At the point when oral lofexidine is administered from the earliest starting point of organogenesis all the way to lactation, expanded miscarriages as well as litter misfortune were noted alongside diminished suitability and lactation records. The posterity showed delays in sexual development, sound-related disconcert, and surface correcting. All the impacts happened at conditions below those in human beings (Horowitz, Shannon, & Keller, 2018). There is no certified information in regards to the nearness of Lucemyra efficacy and safety in lactating mothers and their babies, or the impacts on drain generation. Importantly, safety measures and precautions should be observed when Lucemyra is managed to a nursing mother.
References
Fast, A., & Fda, F. (2018). NEW DRUG UPDATE. Ophthalmology.
Horowitz, B., Shannon, A., & Keller, L. (2018) US WORLDMEDS AND SALIX ANNOUNCE US LAUNCH OF LUCEMYRA™(lofexidine) 0.18 MG TABLETS.

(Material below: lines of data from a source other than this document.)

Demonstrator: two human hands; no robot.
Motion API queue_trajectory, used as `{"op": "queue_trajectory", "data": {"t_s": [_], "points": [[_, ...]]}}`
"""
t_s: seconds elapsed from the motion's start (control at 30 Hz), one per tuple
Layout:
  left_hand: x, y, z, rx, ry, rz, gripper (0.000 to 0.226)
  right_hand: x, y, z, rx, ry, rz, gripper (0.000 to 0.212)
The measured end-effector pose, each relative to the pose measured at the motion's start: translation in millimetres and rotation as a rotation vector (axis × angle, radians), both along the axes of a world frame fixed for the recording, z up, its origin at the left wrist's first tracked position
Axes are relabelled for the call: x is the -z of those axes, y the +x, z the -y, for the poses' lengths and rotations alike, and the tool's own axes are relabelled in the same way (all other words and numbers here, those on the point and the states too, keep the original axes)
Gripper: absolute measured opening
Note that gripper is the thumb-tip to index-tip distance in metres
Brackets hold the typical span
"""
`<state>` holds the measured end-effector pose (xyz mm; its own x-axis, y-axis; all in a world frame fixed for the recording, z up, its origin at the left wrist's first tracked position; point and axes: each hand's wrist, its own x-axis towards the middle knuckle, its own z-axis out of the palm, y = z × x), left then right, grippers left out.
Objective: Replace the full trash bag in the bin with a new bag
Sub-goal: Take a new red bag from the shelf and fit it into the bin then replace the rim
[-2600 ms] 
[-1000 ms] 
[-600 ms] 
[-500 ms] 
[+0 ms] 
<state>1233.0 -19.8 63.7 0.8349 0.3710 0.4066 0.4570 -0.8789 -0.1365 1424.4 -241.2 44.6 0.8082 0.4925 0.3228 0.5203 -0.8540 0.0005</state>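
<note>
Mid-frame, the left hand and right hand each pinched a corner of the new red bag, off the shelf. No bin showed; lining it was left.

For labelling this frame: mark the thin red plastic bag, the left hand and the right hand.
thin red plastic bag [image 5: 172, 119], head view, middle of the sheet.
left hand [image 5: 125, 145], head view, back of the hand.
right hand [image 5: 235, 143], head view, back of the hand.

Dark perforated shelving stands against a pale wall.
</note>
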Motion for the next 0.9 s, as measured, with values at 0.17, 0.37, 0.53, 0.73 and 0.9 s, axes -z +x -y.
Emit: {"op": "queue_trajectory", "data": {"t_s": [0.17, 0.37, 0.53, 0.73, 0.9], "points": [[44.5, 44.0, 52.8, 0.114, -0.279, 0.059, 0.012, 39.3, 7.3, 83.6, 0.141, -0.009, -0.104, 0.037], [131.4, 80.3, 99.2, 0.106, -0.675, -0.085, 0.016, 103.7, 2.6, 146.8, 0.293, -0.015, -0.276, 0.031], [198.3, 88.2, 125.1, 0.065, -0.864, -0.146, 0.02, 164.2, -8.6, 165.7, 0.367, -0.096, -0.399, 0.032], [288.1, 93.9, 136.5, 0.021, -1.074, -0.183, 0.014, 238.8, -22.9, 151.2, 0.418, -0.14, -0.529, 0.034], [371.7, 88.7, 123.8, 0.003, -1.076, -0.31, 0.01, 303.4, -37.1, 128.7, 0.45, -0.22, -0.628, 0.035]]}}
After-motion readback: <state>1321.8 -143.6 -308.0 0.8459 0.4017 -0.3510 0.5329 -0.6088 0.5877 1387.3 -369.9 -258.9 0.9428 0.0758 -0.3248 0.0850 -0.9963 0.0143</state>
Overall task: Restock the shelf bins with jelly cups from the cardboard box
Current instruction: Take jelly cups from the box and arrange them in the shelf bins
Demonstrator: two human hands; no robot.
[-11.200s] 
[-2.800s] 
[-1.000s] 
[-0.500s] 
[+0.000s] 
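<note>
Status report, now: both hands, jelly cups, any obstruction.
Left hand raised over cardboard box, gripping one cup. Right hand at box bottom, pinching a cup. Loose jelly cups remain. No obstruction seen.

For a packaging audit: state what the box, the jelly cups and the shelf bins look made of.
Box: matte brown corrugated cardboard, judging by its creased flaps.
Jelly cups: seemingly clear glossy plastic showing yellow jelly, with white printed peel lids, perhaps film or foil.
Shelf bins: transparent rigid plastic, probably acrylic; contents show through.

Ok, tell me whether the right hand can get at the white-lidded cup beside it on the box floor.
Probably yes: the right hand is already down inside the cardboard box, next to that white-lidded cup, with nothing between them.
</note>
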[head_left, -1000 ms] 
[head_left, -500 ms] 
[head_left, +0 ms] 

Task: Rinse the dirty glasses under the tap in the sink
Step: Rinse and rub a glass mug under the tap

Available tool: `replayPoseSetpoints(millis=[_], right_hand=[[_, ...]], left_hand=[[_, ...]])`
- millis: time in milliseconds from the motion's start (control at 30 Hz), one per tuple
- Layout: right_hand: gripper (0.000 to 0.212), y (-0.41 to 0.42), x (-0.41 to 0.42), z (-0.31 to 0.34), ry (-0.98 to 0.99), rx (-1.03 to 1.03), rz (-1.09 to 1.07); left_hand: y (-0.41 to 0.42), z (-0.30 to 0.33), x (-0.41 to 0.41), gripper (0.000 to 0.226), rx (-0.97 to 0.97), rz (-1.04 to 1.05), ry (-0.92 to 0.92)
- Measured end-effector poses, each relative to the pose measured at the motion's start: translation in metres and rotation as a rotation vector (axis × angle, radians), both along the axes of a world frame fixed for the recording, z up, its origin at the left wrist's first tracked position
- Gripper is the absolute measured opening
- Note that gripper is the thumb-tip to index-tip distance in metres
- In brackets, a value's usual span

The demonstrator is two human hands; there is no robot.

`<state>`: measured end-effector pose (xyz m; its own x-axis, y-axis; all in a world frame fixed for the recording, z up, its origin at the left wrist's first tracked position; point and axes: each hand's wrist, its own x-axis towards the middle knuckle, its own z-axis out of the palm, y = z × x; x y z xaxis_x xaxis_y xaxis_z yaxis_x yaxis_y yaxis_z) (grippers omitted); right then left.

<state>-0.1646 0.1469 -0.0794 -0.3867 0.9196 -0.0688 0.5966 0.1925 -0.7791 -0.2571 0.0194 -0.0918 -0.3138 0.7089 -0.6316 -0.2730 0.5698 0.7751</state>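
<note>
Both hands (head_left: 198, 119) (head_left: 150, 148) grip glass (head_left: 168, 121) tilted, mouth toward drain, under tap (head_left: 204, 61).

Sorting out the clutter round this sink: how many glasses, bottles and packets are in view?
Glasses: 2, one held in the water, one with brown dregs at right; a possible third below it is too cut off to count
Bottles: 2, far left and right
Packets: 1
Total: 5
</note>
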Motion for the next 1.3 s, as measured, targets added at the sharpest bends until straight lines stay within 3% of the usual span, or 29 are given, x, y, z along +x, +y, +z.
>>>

Price, L. H. (2018). Lofexidine: Less than meets the eye. The Brown University Psychopharmacology Update, 29(9), 7-7.Traynor, K. (2018). FDA approves nonopioid medication for managing opioid withdrawal.
Sevarino, K. (2017). Medically Supervised opioid withdrawal during treatment for addiction. UpToDate, Saxon, A. Hermann, R (Ed), UpToDate, Waltham, MA.(Accessed on January 1 2016). Google Scholar.
Urquhart, L. (2018). Regulatory watch: FDA new drug approvals in Q2 2018.